Some better-ranked stocks have been discussed below:

Vince Holding Corp. VNCE provides luxury apparel and accessories in the United States and internationally. It operates through Vince Wholesale and Vince Direct-to-Consumer segments. At present, the company flaunts a Zacks Rank of 1 (Strong Buy). You can see the complete list of today’s Zacks #1 Rank stocks here.

The Zacks Consensus Estimate for VNCE’s current fiscal-year sales implies growth of 4.5%, and the same for earnings implies a decline of 15.9% from the year-ago figures. VNCE has delivered a trailing four-quarter earnings surprise of 647.2%, on average.

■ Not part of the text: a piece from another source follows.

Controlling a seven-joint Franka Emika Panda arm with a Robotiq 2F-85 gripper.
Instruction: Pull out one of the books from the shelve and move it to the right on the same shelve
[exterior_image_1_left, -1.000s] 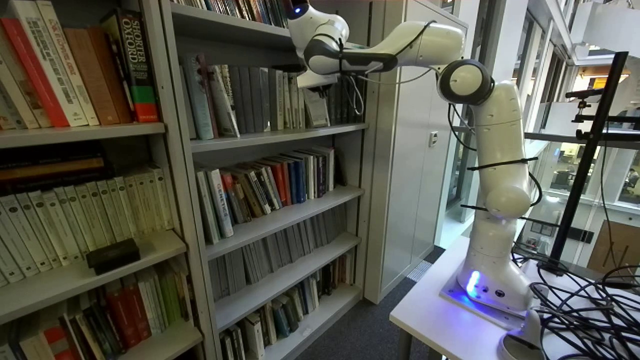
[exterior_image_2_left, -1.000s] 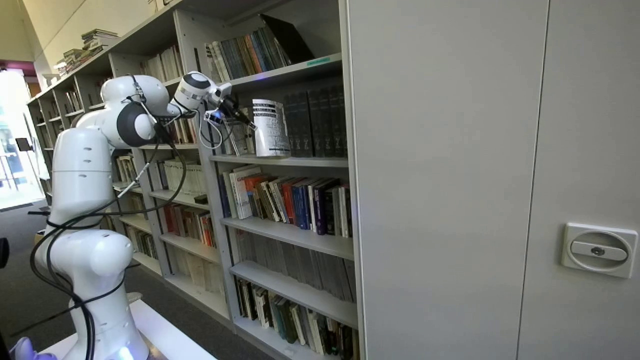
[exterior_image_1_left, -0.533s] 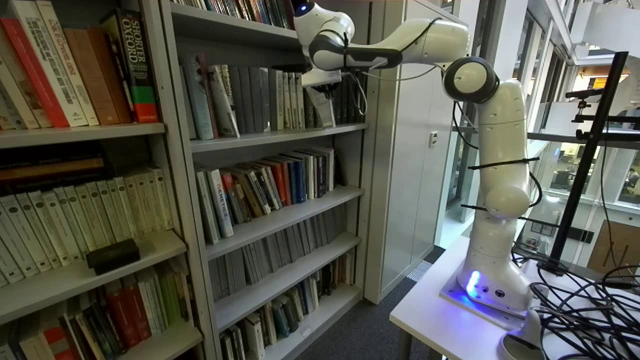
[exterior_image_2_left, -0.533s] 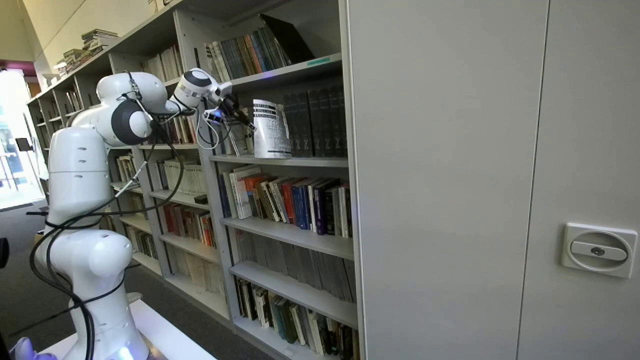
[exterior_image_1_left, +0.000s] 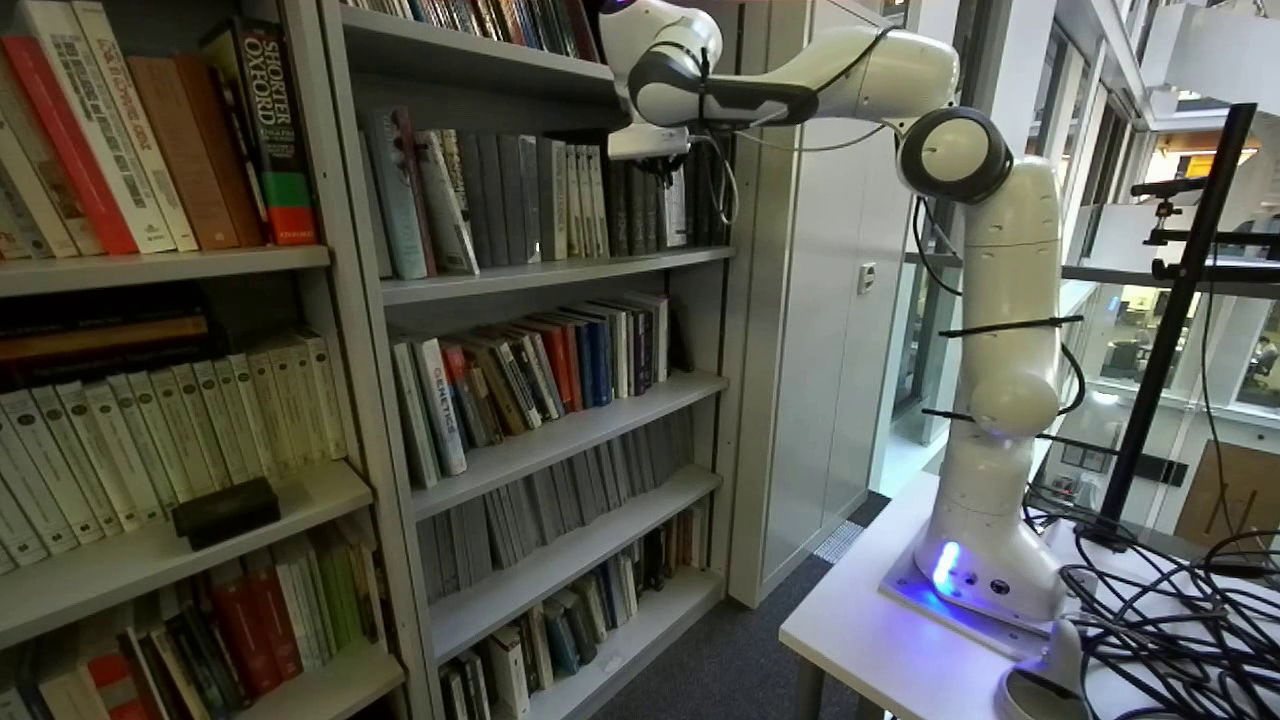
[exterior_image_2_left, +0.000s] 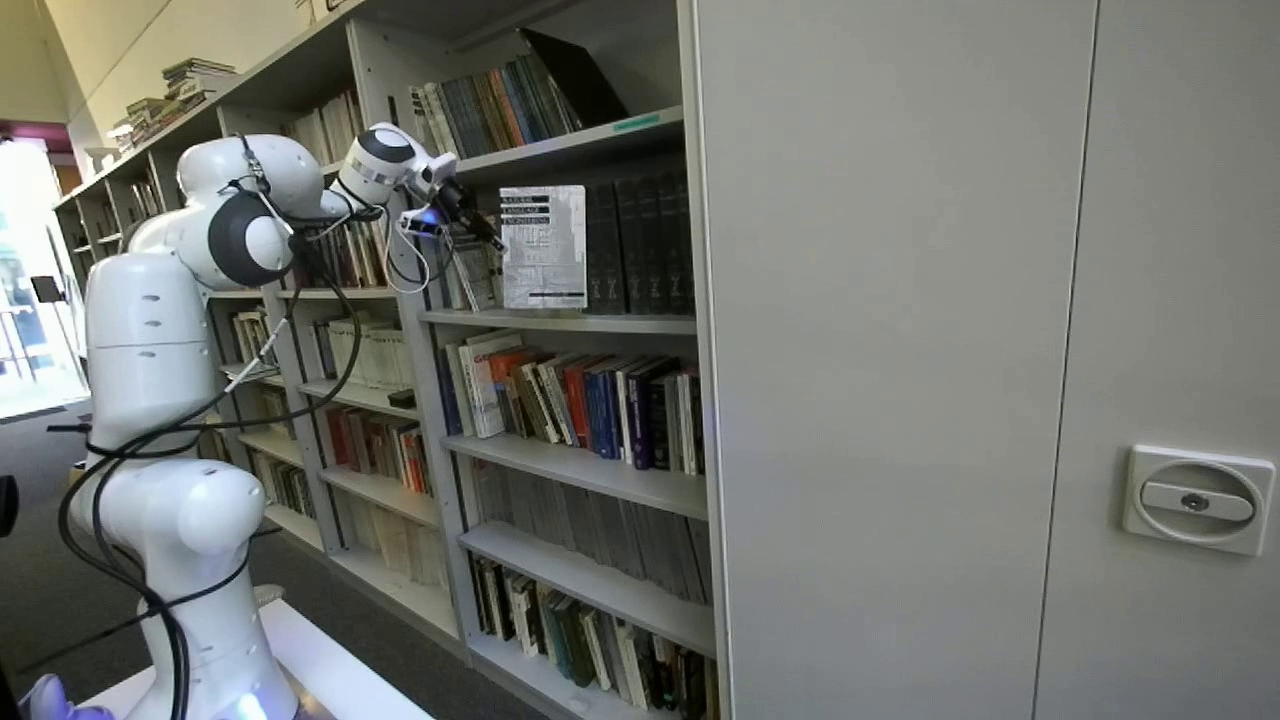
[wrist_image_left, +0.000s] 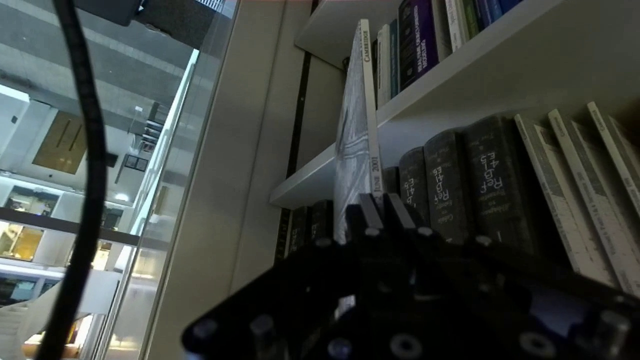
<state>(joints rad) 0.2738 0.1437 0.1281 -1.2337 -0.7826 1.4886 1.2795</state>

Columbia Sportswear Company COLM engages in the design, development, marketing, and distribution of outdoor, active, and lifestyle products in the United States, Latin America, the Asia Pacific, Europe, the Middle East, Africa, and Canada. At present, COLM flaunts a Zacks Rank of 1.

The Zacks Consensus Estimate for COLM’s current fiscal-year sales implies growth of 2.4%, and the same for earnings indicates a decline of 0.8% from the year-ago figures. COLM delivered a trailing four-quarter earnings surprise of 44.1%, on average.

V.F. Corporation   ( VFC offers branded apparel, footwear, and accessories for men, women, and children in the Americas, Europe, and the Asia-Pacific. At present, VFC currently sports a Zacks Rank of 1.

The Zacks Consensus Estimate for VFC’s current fiscal-year sales implies a decline of 3.2%, and the same for earnings implies a growth of 10.8%, respectively, from the year-ago figures. VFC delivered a trailing four-quarter negative earnings surprise of 25.9%, on average.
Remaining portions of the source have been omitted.